# About this task
Each line below that contains the word "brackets" must be copied.
————————
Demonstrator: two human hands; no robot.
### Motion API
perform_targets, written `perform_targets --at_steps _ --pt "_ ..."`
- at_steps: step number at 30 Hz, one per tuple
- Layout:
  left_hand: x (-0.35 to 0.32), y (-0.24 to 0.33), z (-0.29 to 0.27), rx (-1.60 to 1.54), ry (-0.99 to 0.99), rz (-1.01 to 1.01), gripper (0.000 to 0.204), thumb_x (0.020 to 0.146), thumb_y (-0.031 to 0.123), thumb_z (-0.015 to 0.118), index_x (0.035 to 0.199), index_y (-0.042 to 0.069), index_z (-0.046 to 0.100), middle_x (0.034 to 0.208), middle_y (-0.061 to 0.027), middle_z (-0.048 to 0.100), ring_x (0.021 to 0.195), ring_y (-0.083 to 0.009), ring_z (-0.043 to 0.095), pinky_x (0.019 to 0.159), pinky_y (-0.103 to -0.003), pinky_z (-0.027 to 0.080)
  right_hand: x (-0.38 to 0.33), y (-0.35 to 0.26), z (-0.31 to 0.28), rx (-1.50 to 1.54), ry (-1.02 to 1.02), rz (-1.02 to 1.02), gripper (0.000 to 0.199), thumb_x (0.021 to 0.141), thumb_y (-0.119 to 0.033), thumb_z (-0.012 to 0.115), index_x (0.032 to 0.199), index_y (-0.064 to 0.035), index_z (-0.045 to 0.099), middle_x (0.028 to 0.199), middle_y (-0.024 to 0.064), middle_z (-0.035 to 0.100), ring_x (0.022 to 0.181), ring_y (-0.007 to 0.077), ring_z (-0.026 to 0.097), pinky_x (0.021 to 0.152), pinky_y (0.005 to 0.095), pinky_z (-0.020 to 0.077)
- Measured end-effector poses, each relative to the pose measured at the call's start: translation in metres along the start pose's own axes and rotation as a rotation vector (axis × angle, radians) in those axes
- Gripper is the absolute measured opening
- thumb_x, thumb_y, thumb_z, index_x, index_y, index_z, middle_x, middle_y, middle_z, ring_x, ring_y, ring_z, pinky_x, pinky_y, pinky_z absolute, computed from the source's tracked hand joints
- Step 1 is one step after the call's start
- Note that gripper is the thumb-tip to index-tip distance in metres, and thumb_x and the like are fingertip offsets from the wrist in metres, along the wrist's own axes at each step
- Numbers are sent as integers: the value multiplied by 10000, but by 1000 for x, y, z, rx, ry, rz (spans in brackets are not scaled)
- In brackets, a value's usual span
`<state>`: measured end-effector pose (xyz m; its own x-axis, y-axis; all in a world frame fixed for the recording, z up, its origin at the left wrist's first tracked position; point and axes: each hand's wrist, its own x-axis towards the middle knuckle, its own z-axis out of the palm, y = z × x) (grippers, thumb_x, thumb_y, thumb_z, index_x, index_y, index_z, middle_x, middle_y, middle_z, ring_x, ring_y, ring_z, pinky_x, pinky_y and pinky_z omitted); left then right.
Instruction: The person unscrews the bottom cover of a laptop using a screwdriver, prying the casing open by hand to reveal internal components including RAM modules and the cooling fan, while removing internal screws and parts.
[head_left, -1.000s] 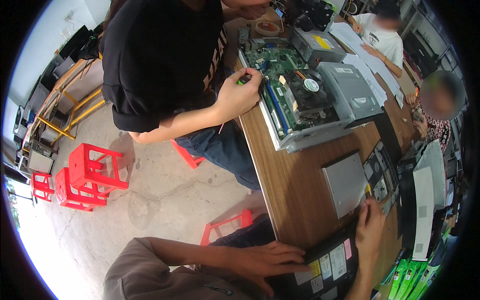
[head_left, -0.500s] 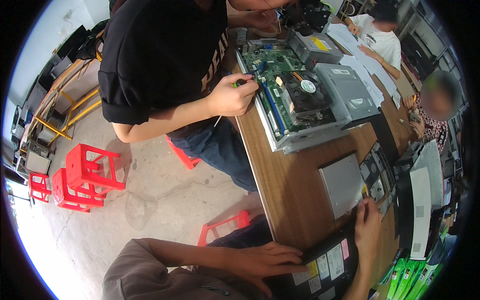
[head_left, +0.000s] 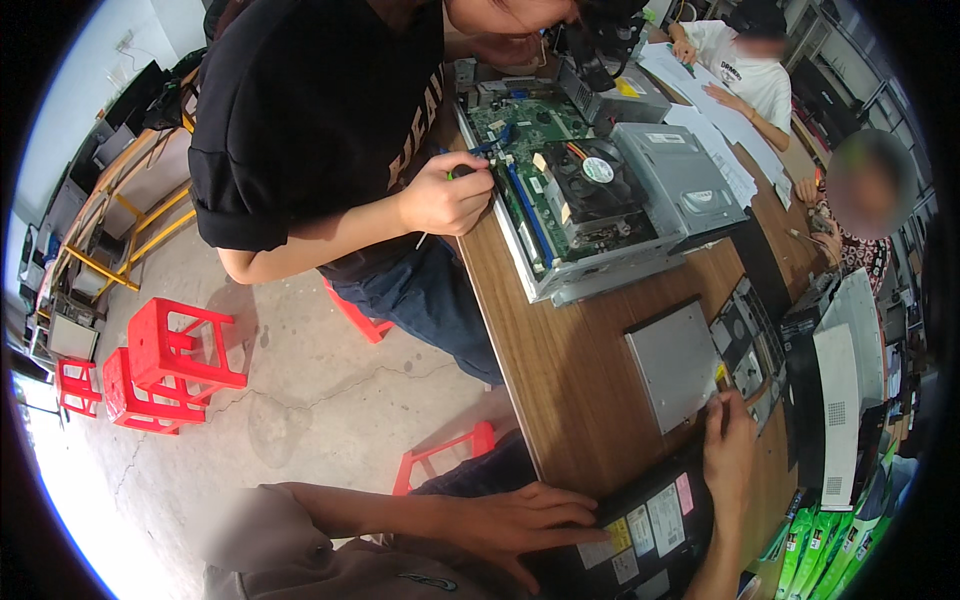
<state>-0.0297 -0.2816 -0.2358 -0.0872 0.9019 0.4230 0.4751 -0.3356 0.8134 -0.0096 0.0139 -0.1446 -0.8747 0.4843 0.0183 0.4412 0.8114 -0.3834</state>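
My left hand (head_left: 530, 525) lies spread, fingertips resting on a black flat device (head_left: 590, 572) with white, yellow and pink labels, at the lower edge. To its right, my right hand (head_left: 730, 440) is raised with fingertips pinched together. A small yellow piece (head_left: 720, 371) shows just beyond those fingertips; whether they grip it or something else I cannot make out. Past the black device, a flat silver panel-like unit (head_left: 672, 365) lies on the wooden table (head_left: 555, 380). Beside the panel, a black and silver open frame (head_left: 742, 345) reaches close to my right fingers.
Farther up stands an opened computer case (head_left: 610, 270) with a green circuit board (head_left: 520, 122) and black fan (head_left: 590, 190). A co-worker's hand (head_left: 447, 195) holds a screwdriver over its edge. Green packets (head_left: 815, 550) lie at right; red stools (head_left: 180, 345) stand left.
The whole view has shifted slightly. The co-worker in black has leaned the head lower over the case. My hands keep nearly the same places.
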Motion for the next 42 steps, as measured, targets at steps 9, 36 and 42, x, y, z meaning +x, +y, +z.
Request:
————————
# Response
- Numbers are sent as integers: the value multiplied by 10000, but by 1000 for x, y, z, rx, ry, rz (spans in brackets are not scaled)
- In brackets, a value's usual span

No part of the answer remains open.